▶ Exercise details: Of all the entries below, only the lines from the one with "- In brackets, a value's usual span" up to and including the one with "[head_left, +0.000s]" are to be duplicated exactly.

▶ Records for this task:

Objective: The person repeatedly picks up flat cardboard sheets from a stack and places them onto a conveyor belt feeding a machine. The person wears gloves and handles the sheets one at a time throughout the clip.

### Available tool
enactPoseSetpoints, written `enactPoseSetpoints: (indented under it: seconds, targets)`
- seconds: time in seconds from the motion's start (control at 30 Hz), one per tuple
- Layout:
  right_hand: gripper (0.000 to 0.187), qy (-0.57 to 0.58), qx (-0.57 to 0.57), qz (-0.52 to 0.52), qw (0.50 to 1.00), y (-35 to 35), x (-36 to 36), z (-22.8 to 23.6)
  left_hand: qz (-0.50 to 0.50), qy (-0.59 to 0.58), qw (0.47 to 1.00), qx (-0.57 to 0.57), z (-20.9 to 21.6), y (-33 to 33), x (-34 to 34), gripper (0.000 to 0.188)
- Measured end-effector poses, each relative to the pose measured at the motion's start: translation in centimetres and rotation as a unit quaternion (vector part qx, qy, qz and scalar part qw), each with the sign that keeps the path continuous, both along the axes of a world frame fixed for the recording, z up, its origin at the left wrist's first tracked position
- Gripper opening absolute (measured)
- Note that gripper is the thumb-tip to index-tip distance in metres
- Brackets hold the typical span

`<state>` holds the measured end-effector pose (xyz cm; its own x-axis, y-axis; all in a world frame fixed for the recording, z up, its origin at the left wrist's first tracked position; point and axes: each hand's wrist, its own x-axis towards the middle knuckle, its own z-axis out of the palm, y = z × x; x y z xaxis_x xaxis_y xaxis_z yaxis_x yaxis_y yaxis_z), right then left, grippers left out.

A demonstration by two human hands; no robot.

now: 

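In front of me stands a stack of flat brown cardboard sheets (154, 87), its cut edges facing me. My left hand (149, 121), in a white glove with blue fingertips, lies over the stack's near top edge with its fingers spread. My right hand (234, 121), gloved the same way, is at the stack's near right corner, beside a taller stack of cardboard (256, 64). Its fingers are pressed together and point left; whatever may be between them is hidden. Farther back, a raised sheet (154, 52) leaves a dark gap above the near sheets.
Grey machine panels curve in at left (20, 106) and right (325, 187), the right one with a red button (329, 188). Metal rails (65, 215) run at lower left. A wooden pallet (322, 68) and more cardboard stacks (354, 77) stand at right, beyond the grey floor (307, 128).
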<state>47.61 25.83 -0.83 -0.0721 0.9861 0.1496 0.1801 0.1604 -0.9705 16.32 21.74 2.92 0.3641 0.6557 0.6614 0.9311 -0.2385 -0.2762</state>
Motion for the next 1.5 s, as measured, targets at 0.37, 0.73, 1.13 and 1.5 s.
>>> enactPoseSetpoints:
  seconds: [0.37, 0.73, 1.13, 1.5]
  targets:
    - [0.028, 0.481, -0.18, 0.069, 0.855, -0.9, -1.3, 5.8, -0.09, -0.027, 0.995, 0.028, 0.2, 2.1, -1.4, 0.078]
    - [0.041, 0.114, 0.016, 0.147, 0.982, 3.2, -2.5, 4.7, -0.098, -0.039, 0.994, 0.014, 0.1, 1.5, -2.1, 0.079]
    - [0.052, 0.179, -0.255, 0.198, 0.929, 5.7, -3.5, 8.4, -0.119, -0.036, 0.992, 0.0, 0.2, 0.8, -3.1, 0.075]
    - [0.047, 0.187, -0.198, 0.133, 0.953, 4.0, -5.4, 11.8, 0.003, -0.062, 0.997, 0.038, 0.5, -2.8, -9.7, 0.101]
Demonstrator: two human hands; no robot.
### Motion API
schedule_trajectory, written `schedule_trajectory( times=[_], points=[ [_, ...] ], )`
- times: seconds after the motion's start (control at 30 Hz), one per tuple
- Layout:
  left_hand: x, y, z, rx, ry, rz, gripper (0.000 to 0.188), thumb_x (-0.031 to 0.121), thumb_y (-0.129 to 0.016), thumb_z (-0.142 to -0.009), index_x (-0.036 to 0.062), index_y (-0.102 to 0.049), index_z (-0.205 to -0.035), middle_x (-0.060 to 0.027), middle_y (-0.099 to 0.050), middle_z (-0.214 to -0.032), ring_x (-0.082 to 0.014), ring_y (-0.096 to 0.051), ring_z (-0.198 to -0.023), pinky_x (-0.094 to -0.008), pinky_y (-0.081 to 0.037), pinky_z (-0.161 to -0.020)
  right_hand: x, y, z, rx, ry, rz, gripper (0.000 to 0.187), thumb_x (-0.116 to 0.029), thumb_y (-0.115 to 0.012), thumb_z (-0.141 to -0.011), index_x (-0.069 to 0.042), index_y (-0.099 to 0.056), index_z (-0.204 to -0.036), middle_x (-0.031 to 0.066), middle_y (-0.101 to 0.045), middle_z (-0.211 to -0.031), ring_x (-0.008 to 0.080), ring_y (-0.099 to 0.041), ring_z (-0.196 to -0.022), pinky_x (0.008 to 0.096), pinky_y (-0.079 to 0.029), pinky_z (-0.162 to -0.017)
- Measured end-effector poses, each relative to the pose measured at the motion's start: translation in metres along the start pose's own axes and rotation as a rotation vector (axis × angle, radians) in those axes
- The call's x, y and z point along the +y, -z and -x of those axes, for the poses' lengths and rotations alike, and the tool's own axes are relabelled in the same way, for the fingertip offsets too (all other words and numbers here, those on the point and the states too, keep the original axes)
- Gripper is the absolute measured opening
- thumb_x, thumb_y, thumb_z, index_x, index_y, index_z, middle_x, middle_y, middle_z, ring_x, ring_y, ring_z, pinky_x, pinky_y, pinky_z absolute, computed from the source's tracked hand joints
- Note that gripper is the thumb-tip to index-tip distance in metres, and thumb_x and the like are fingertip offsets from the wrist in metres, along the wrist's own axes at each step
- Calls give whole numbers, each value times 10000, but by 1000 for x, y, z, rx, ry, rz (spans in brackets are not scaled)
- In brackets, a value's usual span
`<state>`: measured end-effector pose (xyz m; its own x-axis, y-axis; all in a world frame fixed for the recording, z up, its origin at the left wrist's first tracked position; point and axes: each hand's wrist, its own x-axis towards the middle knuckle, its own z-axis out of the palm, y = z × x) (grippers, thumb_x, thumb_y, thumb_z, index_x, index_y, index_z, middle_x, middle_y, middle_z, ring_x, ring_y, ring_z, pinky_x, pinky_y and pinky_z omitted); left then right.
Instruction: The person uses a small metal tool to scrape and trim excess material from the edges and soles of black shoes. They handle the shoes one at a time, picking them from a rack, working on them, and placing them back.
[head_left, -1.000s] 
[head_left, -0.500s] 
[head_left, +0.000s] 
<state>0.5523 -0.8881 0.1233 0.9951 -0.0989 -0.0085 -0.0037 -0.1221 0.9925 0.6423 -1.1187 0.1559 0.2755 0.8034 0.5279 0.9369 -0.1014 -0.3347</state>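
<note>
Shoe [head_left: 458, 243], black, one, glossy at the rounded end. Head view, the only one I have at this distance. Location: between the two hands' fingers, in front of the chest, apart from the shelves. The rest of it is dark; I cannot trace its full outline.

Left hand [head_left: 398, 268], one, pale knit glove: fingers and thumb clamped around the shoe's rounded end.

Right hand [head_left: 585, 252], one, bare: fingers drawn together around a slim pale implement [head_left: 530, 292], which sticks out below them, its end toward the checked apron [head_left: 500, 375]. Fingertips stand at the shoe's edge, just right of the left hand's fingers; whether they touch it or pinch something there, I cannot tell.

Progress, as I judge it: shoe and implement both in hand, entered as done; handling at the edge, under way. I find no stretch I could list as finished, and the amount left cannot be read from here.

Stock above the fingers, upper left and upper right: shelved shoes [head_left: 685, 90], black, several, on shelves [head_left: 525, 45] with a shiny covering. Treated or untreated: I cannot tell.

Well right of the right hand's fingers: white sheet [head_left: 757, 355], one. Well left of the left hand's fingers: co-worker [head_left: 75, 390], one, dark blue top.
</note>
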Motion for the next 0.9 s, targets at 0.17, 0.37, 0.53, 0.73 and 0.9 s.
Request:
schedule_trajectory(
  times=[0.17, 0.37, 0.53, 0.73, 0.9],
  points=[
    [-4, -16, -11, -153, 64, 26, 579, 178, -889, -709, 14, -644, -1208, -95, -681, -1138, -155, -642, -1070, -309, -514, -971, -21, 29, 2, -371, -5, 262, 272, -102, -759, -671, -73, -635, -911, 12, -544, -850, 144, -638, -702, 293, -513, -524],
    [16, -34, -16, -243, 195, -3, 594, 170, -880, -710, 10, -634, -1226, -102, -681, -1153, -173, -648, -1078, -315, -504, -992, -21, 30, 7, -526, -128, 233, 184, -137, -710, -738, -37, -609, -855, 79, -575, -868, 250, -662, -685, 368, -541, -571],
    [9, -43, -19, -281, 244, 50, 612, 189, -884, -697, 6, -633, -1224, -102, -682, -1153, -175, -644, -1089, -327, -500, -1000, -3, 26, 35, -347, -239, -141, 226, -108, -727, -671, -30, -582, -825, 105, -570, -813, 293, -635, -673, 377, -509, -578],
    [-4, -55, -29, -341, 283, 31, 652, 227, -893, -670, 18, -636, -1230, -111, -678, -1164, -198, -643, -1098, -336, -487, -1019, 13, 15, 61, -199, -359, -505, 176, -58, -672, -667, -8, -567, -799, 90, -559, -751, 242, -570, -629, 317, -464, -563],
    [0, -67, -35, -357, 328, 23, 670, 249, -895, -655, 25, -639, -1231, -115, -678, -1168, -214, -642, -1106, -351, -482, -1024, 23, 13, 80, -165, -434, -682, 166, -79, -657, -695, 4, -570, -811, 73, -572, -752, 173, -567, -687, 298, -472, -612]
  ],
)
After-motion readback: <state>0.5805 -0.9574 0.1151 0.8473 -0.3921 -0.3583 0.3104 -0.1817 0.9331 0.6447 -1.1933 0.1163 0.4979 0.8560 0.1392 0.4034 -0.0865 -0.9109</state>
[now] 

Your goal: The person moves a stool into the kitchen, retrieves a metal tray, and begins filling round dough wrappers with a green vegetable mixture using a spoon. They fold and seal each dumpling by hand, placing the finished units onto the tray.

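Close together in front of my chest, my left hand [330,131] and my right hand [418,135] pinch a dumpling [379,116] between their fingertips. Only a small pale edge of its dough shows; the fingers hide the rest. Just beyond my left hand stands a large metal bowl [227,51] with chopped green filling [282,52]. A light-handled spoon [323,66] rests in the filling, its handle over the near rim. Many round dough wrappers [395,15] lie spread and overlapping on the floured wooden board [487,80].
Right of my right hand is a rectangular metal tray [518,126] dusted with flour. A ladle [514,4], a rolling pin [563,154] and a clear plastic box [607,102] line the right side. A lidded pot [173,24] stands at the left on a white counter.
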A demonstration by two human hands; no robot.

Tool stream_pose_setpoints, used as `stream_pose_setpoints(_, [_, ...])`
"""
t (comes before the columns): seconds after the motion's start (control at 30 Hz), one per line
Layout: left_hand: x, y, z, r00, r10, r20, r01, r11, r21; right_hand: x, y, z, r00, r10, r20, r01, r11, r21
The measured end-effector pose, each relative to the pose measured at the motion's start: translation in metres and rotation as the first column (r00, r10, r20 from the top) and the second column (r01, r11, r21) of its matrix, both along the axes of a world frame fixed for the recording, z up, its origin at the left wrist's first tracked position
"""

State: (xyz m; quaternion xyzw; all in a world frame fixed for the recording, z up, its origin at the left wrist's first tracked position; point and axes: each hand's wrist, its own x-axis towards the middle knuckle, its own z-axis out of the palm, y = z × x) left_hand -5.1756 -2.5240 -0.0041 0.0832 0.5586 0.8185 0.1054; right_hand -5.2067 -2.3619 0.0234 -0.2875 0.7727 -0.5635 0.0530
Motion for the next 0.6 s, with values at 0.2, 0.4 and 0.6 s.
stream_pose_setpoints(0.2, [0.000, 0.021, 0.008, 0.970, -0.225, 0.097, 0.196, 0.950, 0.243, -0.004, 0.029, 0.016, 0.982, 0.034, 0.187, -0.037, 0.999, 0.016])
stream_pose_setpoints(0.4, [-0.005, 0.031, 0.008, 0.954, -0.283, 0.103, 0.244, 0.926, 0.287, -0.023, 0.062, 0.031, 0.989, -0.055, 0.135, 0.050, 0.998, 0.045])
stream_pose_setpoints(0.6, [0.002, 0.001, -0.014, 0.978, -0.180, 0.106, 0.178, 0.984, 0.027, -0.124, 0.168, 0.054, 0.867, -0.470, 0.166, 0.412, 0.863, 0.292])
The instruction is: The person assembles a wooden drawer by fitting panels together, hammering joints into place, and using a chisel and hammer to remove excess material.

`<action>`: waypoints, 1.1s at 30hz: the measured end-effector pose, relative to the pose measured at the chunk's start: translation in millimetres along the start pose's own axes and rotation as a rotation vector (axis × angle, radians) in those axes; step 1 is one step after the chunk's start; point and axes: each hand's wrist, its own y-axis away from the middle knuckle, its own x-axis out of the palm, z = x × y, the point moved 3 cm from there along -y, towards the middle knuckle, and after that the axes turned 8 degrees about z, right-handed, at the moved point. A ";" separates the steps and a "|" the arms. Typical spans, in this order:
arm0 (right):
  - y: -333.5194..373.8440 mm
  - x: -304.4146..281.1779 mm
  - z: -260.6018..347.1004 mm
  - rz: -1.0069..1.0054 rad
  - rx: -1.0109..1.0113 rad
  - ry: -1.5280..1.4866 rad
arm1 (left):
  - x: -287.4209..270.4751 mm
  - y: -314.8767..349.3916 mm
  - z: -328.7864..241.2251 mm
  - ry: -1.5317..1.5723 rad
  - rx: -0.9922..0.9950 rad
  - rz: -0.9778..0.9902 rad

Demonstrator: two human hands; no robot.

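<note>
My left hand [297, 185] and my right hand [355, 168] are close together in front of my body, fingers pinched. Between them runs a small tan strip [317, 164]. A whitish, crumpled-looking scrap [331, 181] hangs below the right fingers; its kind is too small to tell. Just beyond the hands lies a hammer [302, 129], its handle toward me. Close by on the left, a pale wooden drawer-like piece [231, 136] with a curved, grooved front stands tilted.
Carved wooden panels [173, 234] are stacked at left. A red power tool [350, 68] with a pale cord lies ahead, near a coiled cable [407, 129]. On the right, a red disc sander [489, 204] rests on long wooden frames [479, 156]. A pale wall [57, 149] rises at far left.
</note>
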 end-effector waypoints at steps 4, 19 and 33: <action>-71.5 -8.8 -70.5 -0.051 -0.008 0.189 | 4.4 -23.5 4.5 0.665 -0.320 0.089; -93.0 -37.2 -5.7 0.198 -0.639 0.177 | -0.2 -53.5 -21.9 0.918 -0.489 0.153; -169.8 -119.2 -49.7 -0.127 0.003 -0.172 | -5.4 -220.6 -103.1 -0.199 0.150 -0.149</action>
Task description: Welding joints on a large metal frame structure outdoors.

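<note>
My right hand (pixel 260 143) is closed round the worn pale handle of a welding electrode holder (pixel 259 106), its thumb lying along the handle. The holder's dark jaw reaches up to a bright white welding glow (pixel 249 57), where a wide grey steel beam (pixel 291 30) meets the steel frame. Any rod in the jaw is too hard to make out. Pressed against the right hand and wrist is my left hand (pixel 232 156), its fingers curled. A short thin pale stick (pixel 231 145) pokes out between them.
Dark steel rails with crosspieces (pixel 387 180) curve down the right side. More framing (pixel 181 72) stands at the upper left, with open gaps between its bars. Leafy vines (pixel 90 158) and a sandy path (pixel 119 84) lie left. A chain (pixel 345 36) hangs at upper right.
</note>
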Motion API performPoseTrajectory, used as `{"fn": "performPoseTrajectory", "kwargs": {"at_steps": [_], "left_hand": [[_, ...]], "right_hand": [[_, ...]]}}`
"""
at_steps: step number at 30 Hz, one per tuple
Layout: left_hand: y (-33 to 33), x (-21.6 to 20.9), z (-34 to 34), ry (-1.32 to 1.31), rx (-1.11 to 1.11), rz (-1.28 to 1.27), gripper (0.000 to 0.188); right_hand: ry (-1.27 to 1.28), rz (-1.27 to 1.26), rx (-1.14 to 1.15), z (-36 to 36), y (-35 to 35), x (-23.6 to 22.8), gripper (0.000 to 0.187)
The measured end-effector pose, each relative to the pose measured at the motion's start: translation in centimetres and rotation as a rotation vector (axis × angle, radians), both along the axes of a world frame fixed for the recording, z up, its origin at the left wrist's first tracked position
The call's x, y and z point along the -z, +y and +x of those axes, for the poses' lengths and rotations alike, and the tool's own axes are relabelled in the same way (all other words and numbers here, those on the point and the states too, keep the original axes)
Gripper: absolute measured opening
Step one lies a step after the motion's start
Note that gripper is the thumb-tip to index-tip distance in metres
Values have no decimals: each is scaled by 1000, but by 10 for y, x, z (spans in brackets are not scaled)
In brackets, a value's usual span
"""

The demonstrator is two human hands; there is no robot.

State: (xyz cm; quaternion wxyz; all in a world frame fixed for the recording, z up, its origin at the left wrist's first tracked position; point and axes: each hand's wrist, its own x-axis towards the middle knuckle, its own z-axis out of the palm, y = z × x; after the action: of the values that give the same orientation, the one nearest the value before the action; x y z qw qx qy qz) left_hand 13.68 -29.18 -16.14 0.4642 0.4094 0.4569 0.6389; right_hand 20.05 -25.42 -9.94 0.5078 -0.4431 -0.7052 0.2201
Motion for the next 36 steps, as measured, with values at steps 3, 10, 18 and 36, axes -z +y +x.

▶ Exercise answer:
- In brackets, a value's usual span
`<state>`: measured end-effector pose (xyz m; its own x-axis, y-axis; all in a world frame fixed for the recording, z up, its origin at the left wrist's first tracked position; point and axes: each hand's wrist, its own x-axis towards the middle knuckle, its own z-axis out of the palm, y = z × x) (grippers, thumb_x, thumb_y, thumb_z, index_x, index_y, index_z, middle_x, middle_y, middle_z, ring_x, ring_y, ring_z, pinky_x, pinky_y and pinky_z omitted); left then right.
Instruction: The person uses a small metal tool to scrape and trim excess material from the edges and soles of black shoes. They handle the shoes one at a time, picking them from a rack, working on them, and placing them back.
[head_left, -1.000s] 
[head_left, -0.500s] 
[head_left, +0.000s] 

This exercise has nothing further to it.